蓝华一时气极,自己怎可与此人为伍,心中计较,苦闷不语。
李傕见蓝华生气,知自己言重,又道:“先生莫怪,我个性粗鲁,若是言语不中听,但也句句属实。”
蓝华心想:“暂时还要靠这些人布局,待几载之后,布局完成,除去便可,此等祸国殃民之辈,留着也是无用,只会多害百姓。”
蓝华叹了口气讲道:“我亲手写一篇征奉文稿,你递给献帝一观,若是无议,发往各州郡,钱粮自会有人奉上,且朝中空着官职不可小气,该给当给,朝臣不可枉杀,若是朝臣异动,可告之于我。”
李傕心中欢喜,贾诩谋略,深不可测,若是贾诩出手,若能讨来臣奉,自家士家发饷当可缓解,不定能捞到何等好处。
蓝华又道:“若是无事,你先退下,我写好便叫管家送到你府上。

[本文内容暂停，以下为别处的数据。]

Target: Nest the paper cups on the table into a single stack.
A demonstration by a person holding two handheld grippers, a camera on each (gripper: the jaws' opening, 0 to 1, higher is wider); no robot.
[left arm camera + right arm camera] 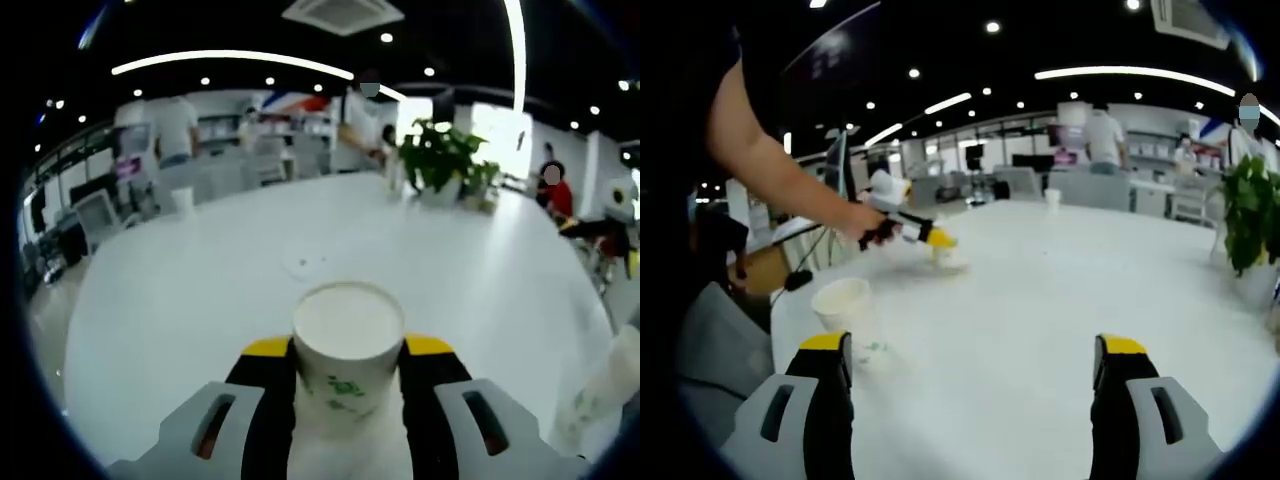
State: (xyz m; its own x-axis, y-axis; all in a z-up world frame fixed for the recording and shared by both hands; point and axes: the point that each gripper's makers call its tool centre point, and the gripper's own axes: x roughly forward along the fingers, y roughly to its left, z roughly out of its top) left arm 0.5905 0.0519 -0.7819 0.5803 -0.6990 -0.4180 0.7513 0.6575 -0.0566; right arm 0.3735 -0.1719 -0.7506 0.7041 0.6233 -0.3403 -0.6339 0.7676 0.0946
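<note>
A: What do the left tongs point(348, 375) have?

B: In the left gripper view they are closed onto a paper cup point(348, 350). The cup stands upright between the two yellow-tipped jaws, one jaw pressing each side, its open mouth facing up and a small green print on its wall. It sits at 6 o'clock in that view, right at the tips.

A: And the right tongs point(975, 362)?

B: In the right gripper view the jaws stand wide apart with nothing between them, only bare white surface point(1040, 300).

A: Any cup near them?

B: Yes, a second paper cup point(844, 305) stands upright on the surface at about 9 o'clock, just beyond the tip of the jaw on that side and outside the gap, not touching it as far as I can tell.

A: Can you see the left tongs from there?

B: They show at about 10 o'clock, farther across the surface, held by a person's hand point(865, 222) on a bare forearm. Something pale sits at their yellow tips, too blurred to make out well.

A: What lies beyond?

B: A potted plant point(440, 155) stands on the surface at 1 o'clock in the left gripper view, and another small white cup point(183, 200) at 10 o'clock near the far edge. People stand at desks behind.
</note>
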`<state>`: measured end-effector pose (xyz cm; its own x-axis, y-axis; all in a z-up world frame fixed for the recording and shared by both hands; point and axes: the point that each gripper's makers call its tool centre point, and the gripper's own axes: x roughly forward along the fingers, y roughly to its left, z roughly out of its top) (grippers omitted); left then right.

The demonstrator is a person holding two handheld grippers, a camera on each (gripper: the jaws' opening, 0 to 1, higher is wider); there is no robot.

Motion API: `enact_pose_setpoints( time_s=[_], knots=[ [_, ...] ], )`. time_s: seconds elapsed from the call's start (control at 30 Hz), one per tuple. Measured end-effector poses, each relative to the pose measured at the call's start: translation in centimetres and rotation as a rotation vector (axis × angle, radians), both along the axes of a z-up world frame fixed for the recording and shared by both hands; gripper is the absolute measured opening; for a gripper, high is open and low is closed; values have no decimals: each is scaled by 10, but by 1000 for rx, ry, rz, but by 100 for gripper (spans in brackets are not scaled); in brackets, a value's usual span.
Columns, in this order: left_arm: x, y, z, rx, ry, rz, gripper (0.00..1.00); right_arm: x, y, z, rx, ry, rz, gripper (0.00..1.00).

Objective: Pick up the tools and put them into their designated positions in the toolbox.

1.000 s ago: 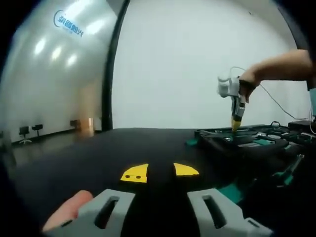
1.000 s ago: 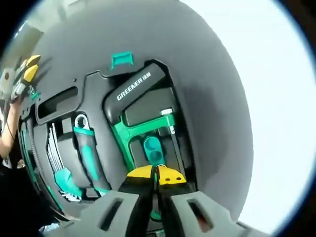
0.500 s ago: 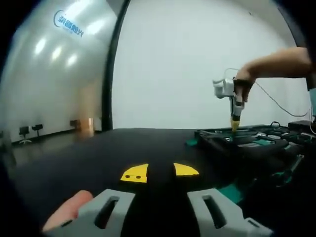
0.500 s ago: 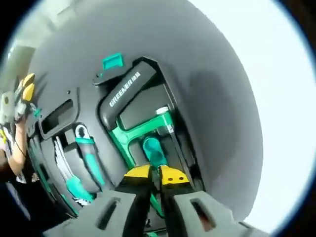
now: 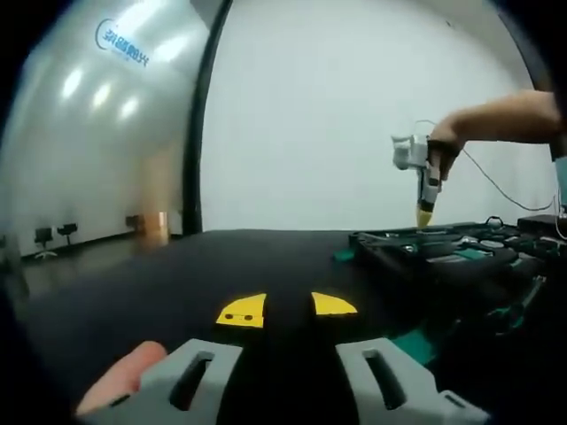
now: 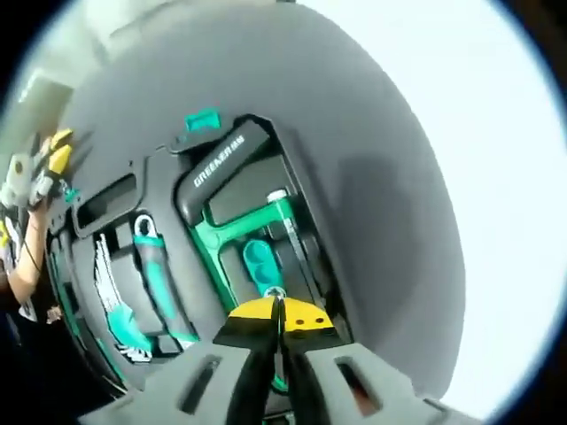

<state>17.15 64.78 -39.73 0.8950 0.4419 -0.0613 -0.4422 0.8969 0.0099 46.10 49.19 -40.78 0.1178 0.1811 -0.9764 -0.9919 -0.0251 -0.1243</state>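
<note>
The open black toolbox (image 6: pixel 230 155) holds a green hacksaw frame (image 6: pixel 221 239), a short teal-handled tool (image 6: pixel 260 261), a teal-handled wrench (image 6: pixel 155 257) and a row of hex keys (image 6: pixel 108 283). My right gripper (image 6: pixel 279 314) hangs just above the teal-handled tool, jaws pressed together with nothing between them. In the left gripper view, that right gripper (image 5: pixel 423 212) is held by a hand a little above the toolbox (image 5: pixel 443 248). My left gripper (image 5: pixel 288 308) rests low over the black table (image 5: pixel 221 266), open and empty. Its yellow tips also appear as the left gripper (image 6: pixel 44 159).
A green and black tool (image 5: pixel 523 301) lies on the table right of my left gripper, with a teal piece (image 5: pixel 412 345) nearer. A teal latch (image 6: pixel 202 121) sits on the toolbox's far edge. A white wall (image 5: pixel 310 115) stands behind the table. Cables trail at the far right.
The right gripper has risen off the toolbox and shut, and the teal-handled tool stays in its slot. The left gripper has not moved.
</note>
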Motion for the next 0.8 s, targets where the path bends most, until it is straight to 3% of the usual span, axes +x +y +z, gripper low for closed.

”
李傕起身拜道:“多谢军师相助。”
蓝华道:“也不甚大事,举手之劳,明日还要早朝,我便不留你。”
李傕又道:“我欲给军师封候,不知军师意下如何?”
蓝华心想,我若封候,天下人惦记,知我在郭汜,李傕身后包藏祸心,我只有看淡名利,多做善事,少出头,与献帝,朝臣打好关系,以后也好行事。
蓝华讲道:“我之性情,你也知一二,如能做个太守,倒是可行,封候之事,万不能授。”
李傕思考片刻讲道:“左冯翊之职,你看如何?”(注:冯诩城令,相当于现在三京之一的市长之职)
蓝华笑道,“倒是可行。”
李傕道:“先生,早做休息,李傕告退。”
蓝华起身行礼:“慢走,不送了。”
李傕直腰转身出蓝华书房,出了贾府,向自家宅子去。
蓝华拿出黄纸铺在桌上,摘下墙上毛笔,床头拿出砚台,置在桌上,倒些茶水,开始磨墨。
蓝华手握毛笔在黄纸上写道:“现大汉倾危,前有黄巾之乱,后有董卓,吕布王允之祸,天下崩裂,战火四起,百姓生灵涂碳,着朱儁,卢植回朝主持朝中事,辅天子,着各地州牧,刺史,郡守平定地方叛乱,向朝廷纳贡。”
蓝华写完,吹干字迹,叫来管家,送到李傕府上,若是有问,便回来相告。
管家出府送信,蓝华倒水洗脸,洗脚,脱衣睡去,两声鸡叫便醒,起身着衣洗面,用过早饭叫上马夫,赶车上朝。